[TIP] does licensing of test tools matter?

Jesse Noller jnoller at gmail.com
Wed Aug 5 06:36:16 PDT 2009


On Wed, Aug 5, 2009 at 3:31 AM, holger krekel<holger at merlinux.eu> wrote:
> Hi TIP,
>
> i was wondering the other day - is licensing of test libs and
> tools and issue for anyone here?
>
> As noted elsewhere i am considering using (L)GPL style
> licenses instead of the current MIT license possibly for
> future py.test releases so i am interested in opinions from
> testing people in particular and trust no flame wars arise :)
>
> best & thanks,
> holger
>
> --
> Metaprogramming, Python, Testing: http://tetamap.wordpress.com
> Python, PyPy, pytest contracting: http://merlinux.eu

Simply put; Yes. It Matters.

Sure, if I only *consume* your tool, as a 3rd party - meaning, I only
use it to run something which does not import your libraries or code,
everything is fine. I'll never depend on your code, or ship something
which does as I don't feel like triggering other things within the
GPL.

The second I import your code is when things go south. The LGPL allows
for linking which is what a python import "is"[1], which is fine -
however the GPL's relationship with python imports is unclear (and
anyone who tells you otherwise is a full of baloney). If I import, is
that linking only? What happens if I call APIs (allowed for in the
LGPL) - but what happens if at runtime I monkey-patch some of the
LGPL'ed code?

So; sure - LGPL for tools might be OK - but then ask yourself - does
the LGPL really matter if what you want is to force anyone - or any
company - to have to push any modifications, additions, etc to the
public. If you want to do that, then skip the LGPL, and go with the
GPL. However, in doing so, you prevent anyone who is allergic (myself
included) from touching your tool and code.

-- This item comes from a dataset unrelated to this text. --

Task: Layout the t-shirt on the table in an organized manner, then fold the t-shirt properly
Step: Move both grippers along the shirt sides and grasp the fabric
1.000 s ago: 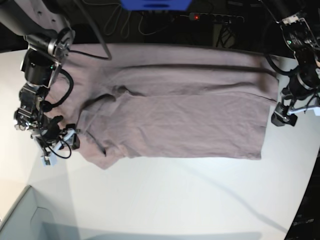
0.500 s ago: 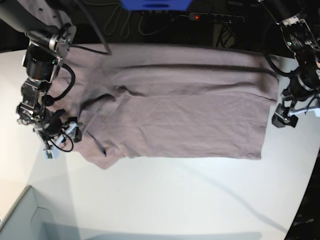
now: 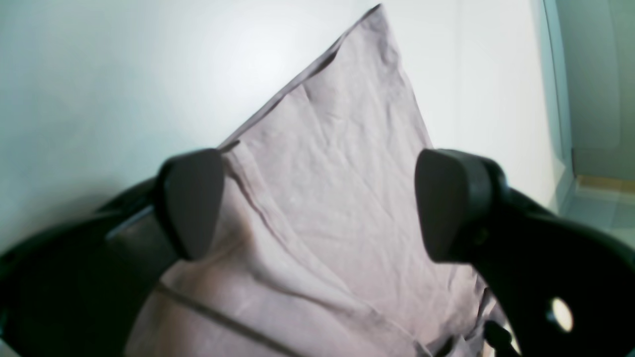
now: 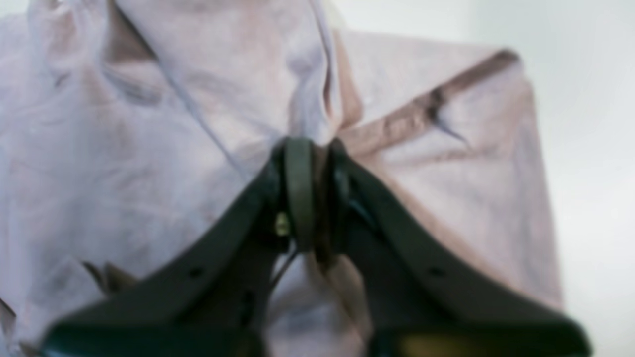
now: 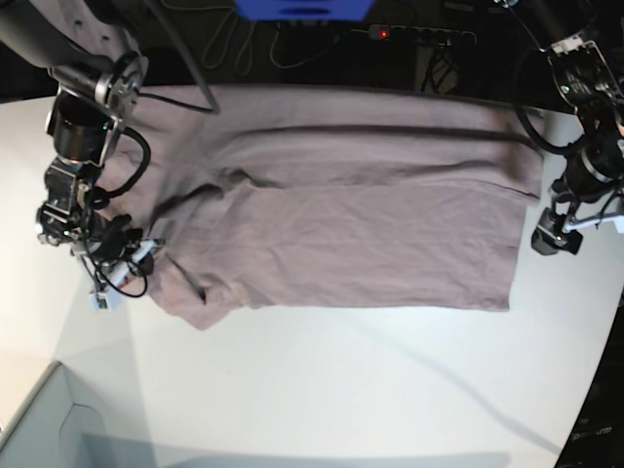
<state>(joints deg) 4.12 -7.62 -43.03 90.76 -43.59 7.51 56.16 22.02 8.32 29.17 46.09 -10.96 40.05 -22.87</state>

Personally - and this is personal opinion only - part of what has been
such a driving force for me to use python is the liberal licensing of
so much of the code - from the PSF license to 90% of the libraries
within the community allow me a great deal of freedom as a developer.
The attitude and license is one of "do as you will, but don't be a
jerk - we're all consenting adults" - I value this more than anything
the GPL has to offer.

Having a more liberal license does not forgo you, as a developer, the
possibility of making consulting gigs or money off of your libraries
and tools. The best example is that of Curl/libcurl - afaik, Daniel
(the author) makes a living off of that tools and library, and I know
of several companies which have paid him directly for changes to be
made, custom forks, etc.

Personally; I have (and possibly will never) submit patches or make
modifications to (L)GPL'ed source code unless I find myself completely
unable to avoid it. I do not want to run the risk of needing to
relicense consumer code at my job(s) or personal projects. I will not
import GPLed code - and if I need to use it, I'll put it in a
subprocess pipe and screen-scrape the output.